Regarding the chemical compounds that modulate the UPR, we have described potential issue related to the use of UPR targeted drugs in the section “therapeutic outlook and conclusions”. We submit that whereas the request of the Reviewer to extend the discussion to other diseases where the UPR has been shown to play a role, is interesting, it is also beyond the scope of this Review that is focused on the role of UPR in the context of cancer and ICD.
Reviewer 4 Report
The review by Rufo et al deals with the unfolded protein response, an adaptation mechanism that senses perturbations in the ER and maintains ER homeostasis under physiological and pathological conditions. Depending on the ER protein burden, the UPR signaling pathways can promote either cell survival or cell death. In this regard, the authors bring the UPR in cancer cells into the main focus of the review and provide a mechanistic overview of the UPR-driven immunogenic cancer cell death (ICD) that is triggered by anticancer therapies. As the UPR provides a molecular switch between a protective and a killing modality (the ‘Yin and Yang’), targeting the UPR in tumor cells by different inhibitors for therapeutic benefits is challenging. Beside these compounds, ICD-based therapies as alternative anticancer strategies are discussed in the conclusive chapter of the review. The manuscript is well written and comprehensive and is supported with high quality illustrations. I have only a few minor points to the manuscript:
- Figure 1: As the authors rather use the more generic term IRE1, I think for the sake of consistency it makes sense to label this sensor as "IRE1", not "IRE1alpha" in the figure as well
- Line 64: Do the authors mean “to alleviate ER protein burden” ?

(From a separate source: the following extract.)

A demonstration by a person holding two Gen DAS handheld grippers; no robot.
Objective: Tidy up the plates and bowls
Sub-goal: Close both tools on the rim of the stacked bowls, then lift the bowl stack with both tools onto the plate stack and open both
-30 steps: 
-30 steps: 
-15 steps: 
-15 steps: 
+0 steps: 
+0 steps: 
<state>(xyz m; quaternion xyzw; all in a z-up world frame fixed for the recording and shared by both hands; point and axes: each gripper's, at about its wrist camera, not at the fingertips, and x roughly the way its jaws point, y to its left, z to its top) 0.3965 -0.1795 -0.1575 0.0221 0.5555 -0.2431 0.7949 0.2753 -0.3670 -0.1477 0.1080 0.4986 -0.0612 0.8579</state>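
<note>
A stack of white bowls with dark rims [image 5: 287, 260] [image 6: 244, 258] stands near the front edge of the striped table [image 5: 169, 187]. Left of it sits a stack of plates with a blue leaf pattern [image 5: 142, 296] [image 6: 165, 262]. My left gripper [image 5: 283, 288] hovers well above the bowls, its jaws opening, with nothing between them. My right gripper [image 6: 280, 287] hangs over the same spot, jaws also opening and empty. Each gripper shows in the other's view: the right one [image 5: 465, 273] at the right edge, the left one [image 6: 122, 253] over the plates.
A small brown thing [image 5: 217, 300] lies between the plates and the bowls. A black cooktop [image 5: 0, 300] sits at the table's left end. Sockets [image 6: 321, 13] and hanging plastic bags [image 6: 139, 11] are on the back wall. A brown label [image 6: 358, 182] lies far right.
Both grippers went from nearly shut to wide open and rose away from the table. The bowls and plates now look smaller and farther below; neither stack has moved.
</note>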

- Line 70: Do the authors rather mean “genes involved in ERAD and redox homeostasis and coding various chaperons” ?
- Line 86: “increase affinity towards phosphorylated eIF2alpha” ?
- Line 90ff, 97ff and 181ff: Please add reference(s)
- Line 99: “in the lung and gastrointestinal tract” ?
- Line 191: The abbreviation TRAIL could be defined in the text
- Line 214: a typo, ERMCs
- Line 222: “the pro-survival/apoptotic switch” ?
- Line 459: The abbreviation for photodynamic therapy (PDT) is not introduced in the text
- Figure 3 and line 466f: Do the authors mean dsRNA or ssRNA binding to TLR3? Please check.
- Line 525: “inhibiting the kinase auto-transphosphorylation and dimerization” ?
- “-s” is sometimes omitted or wrongly added to words/verbs throughout the text (e.g. “restore” in line 38, “possess” in line 43, “clients” in line 52, “operates” in line 221 etc)
Author Response
Thank you very much for the detailed comments. We’ve revised our manuscript accordingly.